We have to drop racism and resist demonization.  A horrible crime by a person or a small group of persons tells us nothing about a race or a religion or a nationality.  We have to actively oppose fear and the manipulation it allows.  We have to speak up for Muslims, for immigrants, for whistleblowers, for activists, for death row prisoners, for gays and lesbians, and for every human being who is treated as something less.  This means we have to speak up, as well, for criminals, for murderers, for those we believe guilty of the most horrible crimes.  They must have the right to a fair trial.  They must not be placed into the box of non-humans called "enemy combatants."  Murdering murderers -- not to mention using their crimes as an excuse for decades of war -- generates more hatred and more violence.  Exposing and documenting, and then punishing, the crimes of murderers generates understanding, credibility, and respect.

Once we decide it's OK to abuse foreigners we don't know, it's a short step to the lawless killing of Americans who live abroad like Anwar al-Awlaki.  Once we decide it's OK to strip Americans abroad of any rights, it's a short step to the lawless imprisonment and torture of an American whistleblower at home like Bradley Manning. 

We have to start stepping in the other direction.  Bradley Manning should be freed and honored.  Anwar al-Awlaki should be given a fair trial if charged with a crime.  And Dick Cheney should be given several fair trials as well.

Spanish prosecutor Baltasar Garzon is rightly honored for his efforts to enforce international laws.  The internet is bringing the international pursuit of justice closer to us, and in fact humanizing humans at a pace our government can't keep up with.  Our future comes out of a square in Cairo, not a drone command in Las Vegas.  Today an international effort called the Stay Human Convoy leaves Tahrir Square to bring aid to the people of Gaza.  Can we keep those people and ourselves part of the same humanity?

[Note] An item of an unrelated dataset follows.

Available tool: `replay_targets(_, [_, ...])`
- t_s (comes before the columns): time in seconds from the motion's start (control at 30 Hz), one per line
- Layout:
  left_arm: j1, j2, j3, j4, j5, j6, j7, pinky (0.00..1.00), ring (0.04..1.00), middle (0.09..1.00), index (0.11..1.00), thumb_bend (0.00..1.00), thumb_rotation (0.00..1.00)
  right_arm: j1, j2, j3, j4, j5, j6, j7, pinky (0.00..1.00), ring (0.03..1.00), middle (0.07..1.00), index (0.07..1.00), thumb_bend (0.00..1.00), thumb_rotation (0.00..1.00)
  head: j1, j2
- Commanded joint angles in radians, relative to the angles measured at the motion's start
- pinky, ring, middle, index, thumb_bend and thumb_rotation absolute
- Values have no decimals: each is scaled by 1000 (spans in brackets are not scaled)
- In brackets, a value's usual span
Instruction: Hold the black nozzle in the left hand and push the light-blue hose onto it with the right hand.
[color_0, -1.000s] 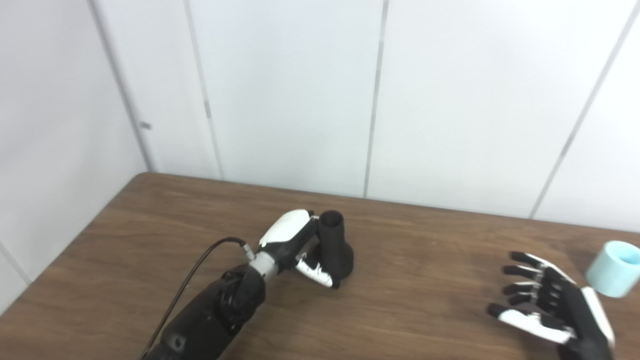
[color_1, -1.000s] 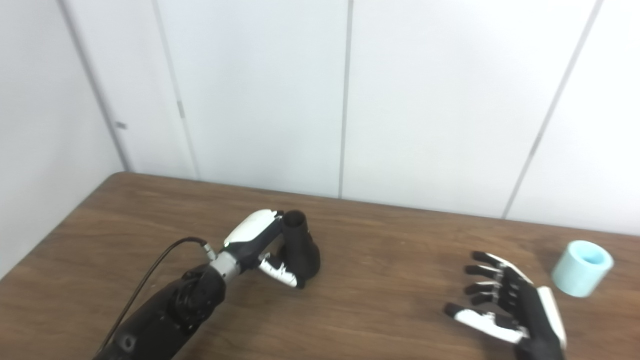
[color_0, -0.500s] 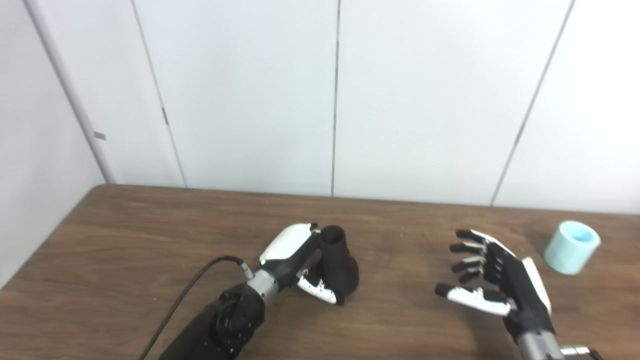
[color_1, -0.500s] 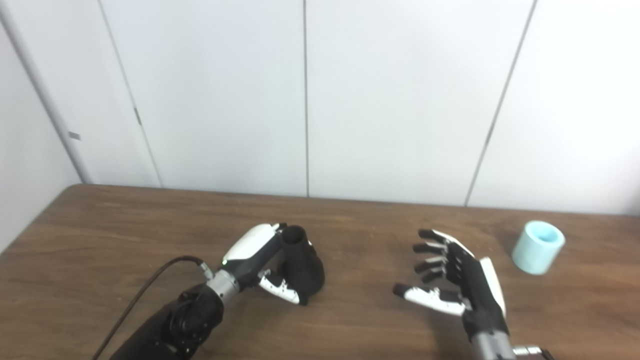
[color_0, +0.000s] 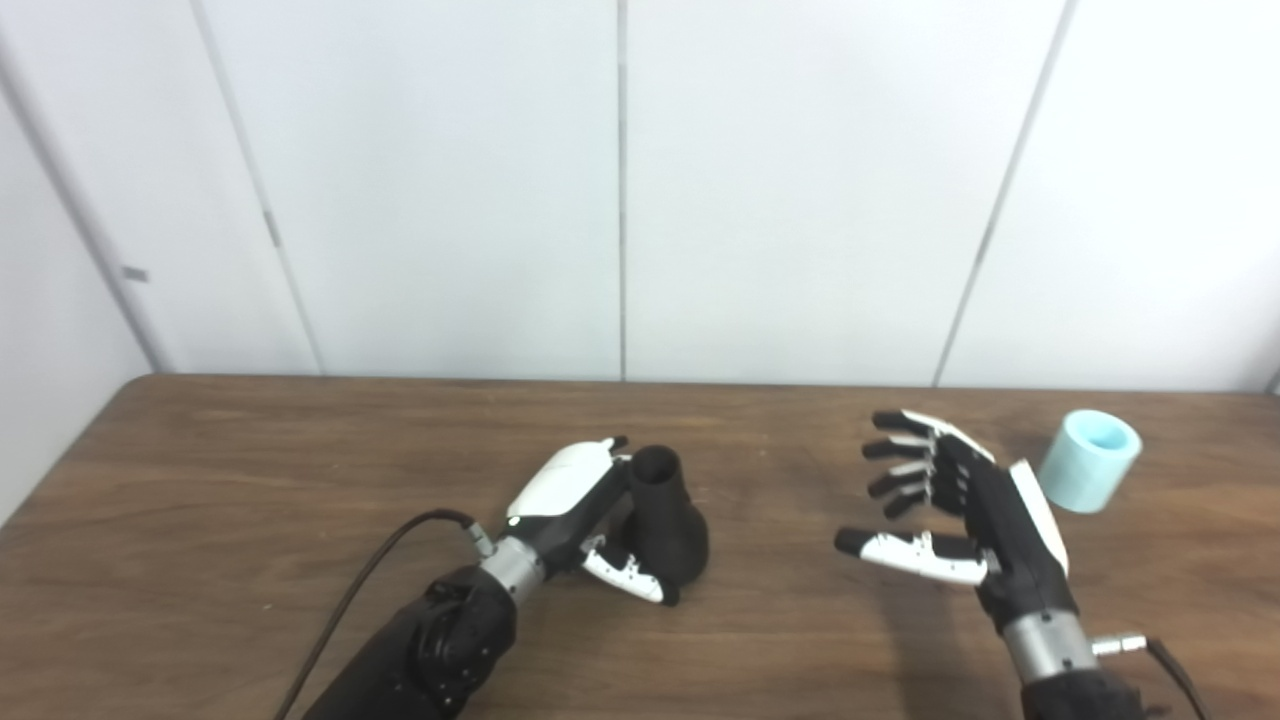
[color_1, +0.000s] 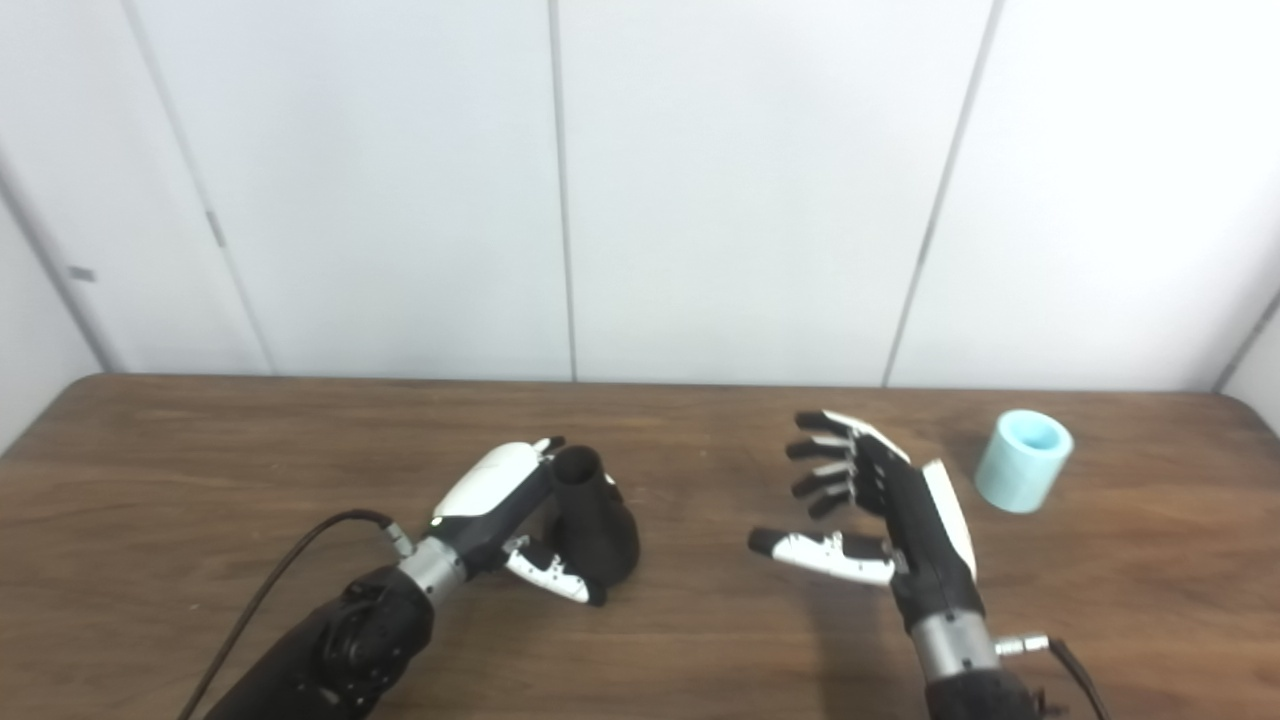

Eugene Debs showed his understanding of humanity when he said, "While there is a lower class I am in it; while there is a criminal element I am of it; while there is a soul in prison, I am not free."

From here on out, let's have no more celebrations of anyone's death, but on that glorious day on which our government does not kill a single human being anywhere on earth, not with guns or drones or electric chairs, then let us sing and dance in the streets.

WHAT GIVES YOU THE RIGHT?

We often think of rights in terms of negative freedoms.  We demand the right not to be interfered with.  We want to be left free to speak and to assemble, or free to choose what we can afford from among the merchandise that corporations offer up for sale, or even free to leave our guns where our kids can accidentally get at them. 

There's actually a lot to be said for the freedom to be left alone.  The right not to be locked up without a swift, fair, open trial by a jury of one's peers is a crucial foundation of a decent society.  Losing it, as we are losing it, is extremely frightening.

Marcus Tullius Cicero lived in a time when imperialism threatened rights, but he had a very different idea of freedom.  Freedom, he said, is participation in power. 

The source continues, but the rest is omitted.